8. A degree in counseling. Like wisdom, it would be helpful if you got your degree in counseling or child psychology, but it is not required. Nothing can fully prepare you for the issues and situations you will deal with when it comes to fostering. Each story is so different! You should build a support group around yourself, though. Get to know other foster/adoptive families. Talk with them and gain wisdom and encouragement. Seek a counselor for your kids or yourselves!! There's no shame in recruiting help, in fact, it can only enrich your experience.

9. A plan. In fact, it's probably better if you don't have a plan, ha! Fostering and adopting is not like being pregnant. You have NO idea who will enter your house or when they will come. There is no 9 month waiting period with a due date (although the doula in me should note: due dates annoy me!! it should be due months as there is no way to accurately know exactly which day a baby will come and far too many moms and doctors obsess about this!).

10. You have to "have it all together". It seems that most Americans feel they need to have their life in order before they allow themselves to move on. Before getting married or having children, a man needs to have a solid job, own a house and drive a car that is less than 10 years old. Ha, we've broken all of those unspoken rules! We think that once our children get through a certain stage, the timing will be perfect. Once you've landed that dream job, then you can start the process. Don't get me wrong, timing is definitely important as you should be a in a healthy place to start fostering. BUT, Dan and I both know that children are a blessing, no matter how bad the timing is. You get through it and move on. Don't make too many excuses, waiting for your life to settle down. Move forward, take the plunge and pray for guidance.

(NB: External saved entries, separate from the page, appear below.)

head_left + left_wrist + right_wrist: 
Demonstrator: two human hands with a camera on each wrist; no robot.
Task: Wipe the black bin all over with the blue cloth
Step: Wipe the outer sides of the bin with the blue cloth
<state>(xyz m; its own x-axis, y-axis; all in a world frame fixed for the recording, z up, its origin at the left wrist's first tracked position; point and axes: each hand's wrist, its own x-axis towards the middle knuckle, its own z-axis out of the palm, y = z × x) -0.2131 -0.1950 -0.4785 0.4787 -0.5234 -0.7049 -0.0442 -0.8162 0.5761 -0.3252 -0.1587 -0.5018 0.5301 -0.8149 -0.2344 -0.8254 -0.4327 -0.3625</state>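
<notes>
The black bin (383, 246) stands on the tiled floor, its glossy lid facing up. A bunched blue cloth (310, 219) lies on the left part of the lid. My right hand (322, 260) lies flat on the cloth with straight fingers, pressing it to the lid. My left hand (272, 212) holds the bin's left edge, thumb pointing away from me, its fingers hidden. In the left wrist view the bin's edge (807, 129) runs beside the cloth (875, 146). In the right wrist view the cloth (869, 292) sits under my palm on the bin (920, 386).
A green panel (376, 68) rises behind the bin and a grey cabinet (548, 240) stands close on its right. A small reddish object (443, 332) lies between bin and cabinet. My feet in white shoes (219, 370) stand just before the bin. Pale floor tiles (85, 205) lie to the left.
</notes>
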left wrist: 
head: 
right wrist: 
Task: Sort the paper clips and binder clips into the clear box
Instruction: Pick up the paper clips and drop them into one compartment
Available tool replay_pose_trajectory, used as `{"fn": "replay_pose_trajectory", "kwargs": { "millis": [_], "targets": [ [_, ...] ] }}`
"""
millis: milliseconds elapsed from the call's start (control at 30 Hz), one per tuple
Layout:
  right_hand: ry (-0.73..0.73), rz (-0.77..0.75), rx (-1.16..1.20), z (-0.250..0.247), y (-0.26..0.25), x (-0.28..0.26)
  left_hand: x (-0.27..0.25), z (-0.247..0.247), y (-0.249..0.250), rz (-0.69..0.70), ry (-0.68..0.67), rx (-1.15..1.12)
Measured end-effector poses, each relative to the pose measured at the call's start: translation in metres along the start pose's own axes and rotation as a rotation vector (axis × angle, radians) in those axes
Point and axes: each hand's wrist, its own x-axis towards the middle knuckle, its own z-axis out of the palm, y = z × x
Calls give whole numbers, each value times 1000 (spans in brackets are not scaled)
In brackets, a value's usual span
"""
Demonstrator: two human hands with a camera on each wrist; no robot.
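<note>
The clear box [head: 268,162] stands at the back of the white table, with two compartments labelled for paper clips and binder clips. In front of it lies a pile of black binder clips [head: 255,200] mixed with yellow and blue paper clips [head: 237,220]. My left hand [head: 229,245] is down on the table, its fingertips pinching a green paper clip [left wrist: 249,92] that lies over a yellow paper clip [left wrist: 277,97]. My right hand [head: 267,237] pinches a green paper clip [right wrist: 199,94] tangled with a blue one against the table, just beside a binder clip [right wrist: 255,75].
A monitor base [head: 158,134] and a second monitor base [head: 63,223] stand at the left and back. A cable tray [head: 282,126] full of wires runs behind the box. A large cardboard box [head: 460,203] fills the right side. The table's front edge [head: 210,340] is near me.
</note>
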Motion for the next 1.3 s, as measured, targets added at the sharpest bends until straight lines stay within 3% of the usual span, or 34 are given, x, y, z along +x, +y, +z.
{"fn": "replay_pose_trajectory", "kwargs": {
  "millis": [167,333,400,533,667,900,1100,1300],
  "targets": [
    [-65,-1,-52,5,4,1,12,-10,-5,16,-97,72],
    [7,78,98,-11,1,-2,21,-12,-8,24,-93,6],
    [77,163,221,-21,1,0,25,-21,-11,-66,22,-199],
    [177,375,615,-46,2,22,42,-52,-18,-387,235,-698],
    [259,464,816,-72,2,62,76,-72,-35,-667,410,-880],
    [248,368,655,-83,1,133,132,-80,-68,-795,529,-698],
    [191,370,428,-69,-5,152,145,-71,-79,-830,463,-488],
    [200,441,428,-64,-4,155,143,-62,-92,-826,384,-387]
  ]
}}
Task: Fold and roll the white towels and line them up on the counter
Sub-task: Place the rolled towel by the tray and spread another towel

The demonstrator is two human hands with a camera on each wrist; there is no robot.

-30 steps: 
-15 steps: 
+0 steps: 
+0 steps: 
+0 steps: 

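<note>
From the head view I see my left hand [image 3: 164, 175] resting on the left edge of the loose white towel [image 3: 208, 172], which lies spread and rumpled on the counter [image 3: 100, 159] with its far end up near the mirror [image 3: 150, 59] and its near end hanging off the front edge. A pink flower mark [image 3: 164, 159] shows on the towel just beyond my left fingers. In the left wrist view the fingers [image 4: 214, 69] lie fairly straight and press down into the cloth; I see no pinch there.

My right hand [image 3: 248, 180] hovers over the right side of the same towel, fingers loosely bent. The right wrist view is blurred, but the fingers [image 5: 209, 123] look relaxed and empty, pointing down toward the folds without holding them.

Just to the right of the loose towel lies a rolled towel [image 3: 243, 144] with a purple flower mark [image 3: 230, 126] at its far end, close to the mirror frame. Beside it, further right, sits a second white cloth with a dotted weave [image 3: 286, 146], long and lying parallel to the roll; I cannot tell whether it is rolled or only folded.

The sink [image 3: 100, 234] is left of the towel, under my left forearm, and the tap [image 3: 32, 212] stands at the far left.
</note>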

Now for a quick list of things you DO need:

-A support group whether that be family, church, friends, etc.
-Bed for each child (notice I did not say a room for each child)
-A vehicle to transport them (hence our "new" van!)
-A vision for these children. One that goes beyond yourself.

Yup, it's that simple.


  1. good post Bethany. We have started praying about if/through what means God has for us to adopt.

    Okay, off topic: While I totally agree with you about due dates, I am one of the few that has a due date baby. Yliana came right on her due date :) But I know that is rare. When I book newborn shoots I book for the due month because you just never know. I have a set of twins I am doing pictures of next week and they came just shy of 39 weeks! I thought that was a pretty darn good healthy pregnancy for twins! Anyway, we'll be praying for you as you welcome some little ones into your home. Will we get to "meet" them here on the blog or are there rules about posting pictures?

    1. it's funny you say that piper because both of my boys are due date babies, ha! still, i think we are part of the 5% who actually deliver on their due date :)

      you will be meeting their little toes and dresses but i cannot post pics of their faces.

  2. Thanks Bethany. Enjoyed this.

  3. Hi! My name is Johanna. I'm a good friend of Heidi Dillow's, and she pointed me to your blog since we are in a similar place - licensed to foster and planning to adopt in the next year. (Possibly from the DRC, or domestic African-American.)

    I also LOVE my Keep Calm and Carry On pendant my husband bought from your CityThistle shop for me for Mother's Day last year! (You can thank Heidi for that - she showed me your shop and I passed him the link. haha.)

    Anyway...this is fantastic. I'm going to link it on my Facebook wall. Thanks for sharing it - my prayers go with you as you go on this crazy journey! you can learn more about me on my blog:

  4. haha - and I had a due date baby too! :-) Not my firstborn, but my sweet girl that came last October. So fun.